Gordon does not like to look like a fool. Gently, I reach down to take the jar of moonshine from her, but she jerks it away and slowly straightens to face me. Her watering eyes have made her mascara run in streaks down her cheeks. I am tempted to apologize, to minimize the damage I’ve already done. I think about how right my uncles were—the stars in the sky are not to be reached for, but to remind us how small we truly are.
But then Michaela Gordon clinks her jar against the one I’m still holding. “Look out liver, here it comes,” she says, her lips tilting into a sly smile.
Grinning, I bring the jar up and take my second deep swallow. And this time—the crowd cheers.
It is perhaps the best moment of my life. I am at the biggest party of the year and I am owning it.
Bow down, bitches.
BEST
A fter that, things get blurry. Every time a new group of partygoers pushes its way into the kitchen for a taste of the moonshine, I go through the whole routine. Wish. Toast. First sip.
It’s a lot of first sips. I lose count after a while.
Even people who make a point of letting me know my place in the universe at least once a week get in line, make a wish, and drink with me.
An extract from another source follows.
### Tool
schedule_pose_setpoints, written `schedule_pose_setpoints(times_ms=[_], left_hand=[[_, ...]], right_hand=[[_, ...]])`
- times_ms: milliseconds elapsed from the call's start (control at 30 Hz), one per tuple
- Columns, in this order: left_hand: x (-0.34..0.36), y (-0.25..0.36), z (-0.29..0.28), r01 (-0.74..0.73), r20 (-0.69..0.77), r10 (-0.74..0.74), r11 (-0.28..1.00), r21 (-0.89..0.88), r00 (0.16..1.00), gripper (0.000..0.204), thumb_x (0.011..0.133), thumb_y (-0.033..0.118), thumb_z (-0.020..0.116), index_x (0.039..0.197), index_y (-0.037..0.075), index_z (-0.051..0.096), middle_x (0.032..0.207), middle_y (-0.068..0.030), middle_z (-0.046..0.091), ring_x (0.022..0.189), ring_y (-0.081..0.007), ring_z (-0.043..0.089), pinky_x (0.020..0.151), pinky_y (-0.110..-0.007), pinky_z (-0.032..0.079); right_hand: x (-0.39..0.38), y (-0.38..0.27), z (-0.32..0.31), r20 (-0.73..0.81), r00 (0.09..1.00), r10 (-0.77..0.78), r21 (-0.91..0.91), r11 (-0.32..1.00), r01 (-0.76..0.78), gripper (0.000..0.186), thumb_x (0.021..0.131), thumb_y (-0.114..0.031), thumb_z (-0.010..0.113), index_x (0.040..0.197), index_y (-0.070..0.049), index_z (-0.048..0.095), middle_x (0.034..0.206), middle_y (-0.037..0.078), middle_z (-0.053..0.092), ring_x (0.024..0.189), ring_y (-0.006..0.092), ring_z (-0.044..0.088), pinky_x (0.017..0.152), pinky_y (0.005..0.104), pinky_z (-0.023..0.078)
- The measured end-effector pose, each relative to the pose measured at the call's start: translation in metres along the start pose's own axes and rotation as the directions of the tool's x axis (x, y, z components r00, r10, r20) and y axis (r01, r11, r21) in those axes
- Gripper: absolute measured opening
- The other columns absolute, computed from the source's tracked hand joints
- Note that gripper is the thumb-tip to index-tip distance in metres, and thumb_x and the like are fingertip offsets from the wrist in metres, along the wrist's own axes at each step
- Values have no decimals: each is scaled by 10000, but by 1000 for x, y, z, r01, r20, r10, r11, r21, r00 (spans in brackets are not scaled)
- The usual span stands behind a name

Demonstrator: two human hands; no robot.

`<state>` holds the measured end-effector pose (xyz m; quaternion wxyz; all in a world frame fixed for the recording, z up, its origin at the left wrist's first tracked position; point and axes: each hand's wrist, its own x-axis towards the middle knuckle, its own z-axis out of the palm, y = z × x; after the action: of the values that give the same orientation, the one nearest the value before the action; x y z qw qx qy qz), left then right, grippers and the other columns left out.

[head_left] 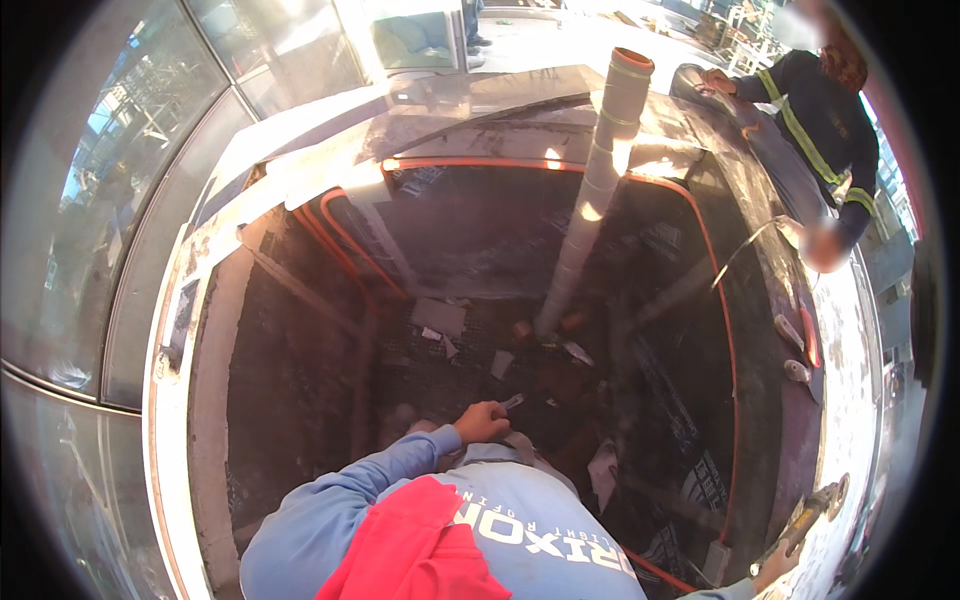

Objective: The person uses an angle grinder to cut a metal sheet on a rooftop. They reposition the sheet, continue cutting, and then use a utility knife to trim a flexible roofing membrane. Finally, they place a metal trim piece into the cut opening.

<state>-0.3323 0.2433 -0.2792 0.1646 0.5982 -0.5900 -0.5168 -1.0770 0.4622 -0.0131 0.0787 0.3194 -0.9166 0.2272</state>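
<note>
Evidently, the right hand point(775, 572) at four o'clock closes on a yellow-and-black tool point(812, 512), probably stiff, weighty, best held mid-body; the left hand point(483, 422) at six curls, its hold indeterminable. Grey pipe point(598, 175): one o'clock.

there are the wearer's two hands point(483, 422) point(774, 570) and one grey pipe point(600, 170).
</note>
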Motion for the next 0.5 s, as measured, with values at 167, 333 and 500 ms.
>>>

Some of them high-five me when they finish, like we’re suddenly best pals.
In between I keep asking for, “Water. I need to drink water so I don’t get drunk.” Someone presses a glass of it into my hand, and I drain it in a few long swallows.
Then there is dancing. Another thing I hate that suddenly feels good. Larry and I thrash and spin and sing along, not caring that we’re getting most of the lyrics wrong.
Next thing I know, I’m lecturing a group of freshmen who were lucky enough to make the official list of invitees about the brilliance of my uncles’ moonshine. It’s my uncles’ sales pitch, which I’ve heard a million times.
“Making moonshine has been in our family for generations and everyone who knows about it agrees it’s the best moonshine around, taking top honors in the three essential moonshine tests.” I try to hold up three fingers, but can’t quite manage it and settle for all five. “One. Most likely to make a man fight someone he loves for no good reason.” I point in the direction of the screaming couple in the next room. “Check.”
The freshmen look impressed.
“Two. Most likely to lead to bad life decisions while under its influence.” This time I have to scan the room for a moment, mostly because it is spinning around me. Finally, I locate Arnold Tuney kissing Blake Graham. Arnold is out of the closet. He is the cool girl’s token gay. Blake is a guy who has been dating the same girl for three years and routinely refers to people, places, and things he does not like as “gay.” This time the freshmen don’t need me to point, they have followed my gaze and are staring in open-mouthed shock.
“Check. Wow, Arnie could really do better.” I shake my head, lose track of what I was talking about, and haveto be reminded why I’m holding my hand up in the air.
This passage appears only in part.